Philippe Sands zeichnet in Die Verschwundenen von Londres 38 entscheidende Lebensabschnitte zweier Massenmörder nach: Augusto Pinochet, chilenischer Diktator von 1973-1990, und Walther Rauff, Organisator der Gaswagenmorde in den deutsch besetzten Gebieten Osteuropas während des zweiten Weltkriegs. Jüdische Menschen wurden in hermetisch verschlossene Lkw gesperrt, deren Abgase gezielt in den Innenraum geleitet wurden. Rauff floh nach dem Krieg nach Ecuador. Dort freundete er sich mit Pinochet an, der ihn nach Chile einlud.
Sands erzählt die Geschichte der Beiden aus juristischer und politischer Perspektive. Nach Pinochets Verhaftung 1998 in London kämpfte er für dessen Auslieferung nach Spanien und schildert die hektischen Wochen. Vieles hing im „bedeutendsten internationalen Strafverfahren“ seit den Nürnberger Prozessen von zufälligen Konstellationen ab. Sands führt uns in die Hinterzimmer von Justiz und Macht. Nach dem Auslieferungsbeschluss war „die Straffreiheit für Verbrechen des Souveräns (Ex-Staatschef Pinochet) aufgehoben.“ Pinochet konnte nun an Spanien ausgeliefert werden. Doch dem ehemaligen Diktator gelang es, mit einer vorgetäuschten Demenz seine Auslieferung zu verhindern und nach Chile zurückzukehren.

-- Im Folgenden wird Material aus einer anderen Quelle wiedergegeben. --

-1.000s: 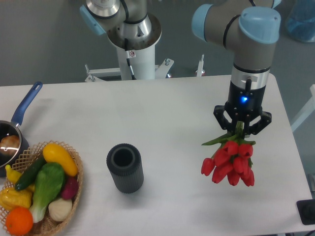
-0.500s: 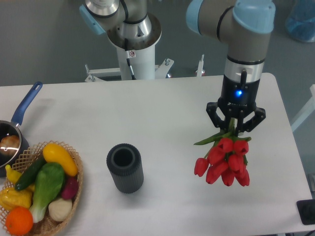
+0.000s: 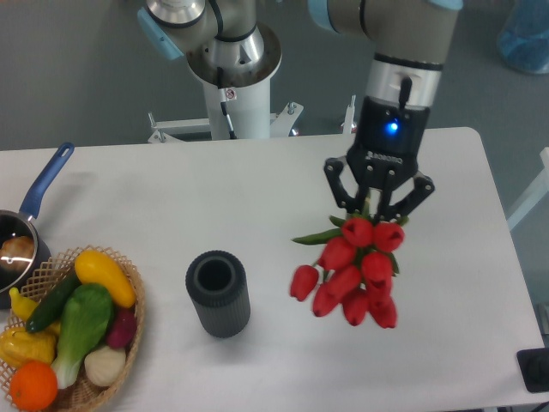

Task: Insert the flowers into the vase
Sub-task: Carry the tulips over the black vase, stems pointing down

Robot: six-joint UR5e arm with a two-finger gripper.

Auch bei Rauff geht es um ein Auslieferungsgesuchen. 1963 beantragte die Bundesrepublik Deutschland die Auslieferung Rauffs aus Chile wegen der Gaswagenmorde. Das Gesuch scheiterte an Verjährungsfristen, Rauff blieb in Chile und gründete eine Fischfabrik. Als nach dem Putsch 1973 das chilenische Militär die staatliche Fischfabrik Pesquera Arauco in San Antonio übernahm, holte es Rauff als Fachmann dorthin. Aus San Antonio und einem Folterzentrum in der Straße Londres 38 (daher der Buchtitel) in Santiago verschwanden viele politische Gefangene für immer. Sands geht Hinweisen nach, wonach in der Pesquera Arauco politische Gefangene auf grausamste Weise ermordet und zu Fischmehl verarbeitet worden sein sollen. Mehrere Arbeiter*innen der Fabrik und ein früherer chilenischer Geheimdienstmitarbeiter bestätigen dies.
Überraschend ist ein Fund Sands in einem Archiv in Jerusalem. Dort wird glaubhaft beschrieben, dass eine Reise des Stern-Journalisten Gerd Heidemann, dem Fälscher der Hitlertagebücher und SS-General Karl Wolff nach Lateinamerika 1979 eine Geheimoperation des Mossad war. Rauff sollte entführt oder ermordet werden. Alles war vorbereitet: „Der Exekutionstermin wurde auf Donnerstag, den 17. März 1980, festgesetzt. Neun Agenten wurden für den Schlag abgestellt.“ Aber der Plan scheiterte an Rauffs Schäferhund und seiner Partnerin. In der Forschung galt die Reise bisher als Versuch des Stern, ein Geschäft mit der Geschichte einiger Alt-Nazis zu machen. Erst jetzt ist klar, dass Heidemann wissentlich für den israelischen Geheimdienst arbeitete. Das flüssig geschriebene Buch ist eine wichtige Ergänzung der Literatur über die chilenische Diktatur.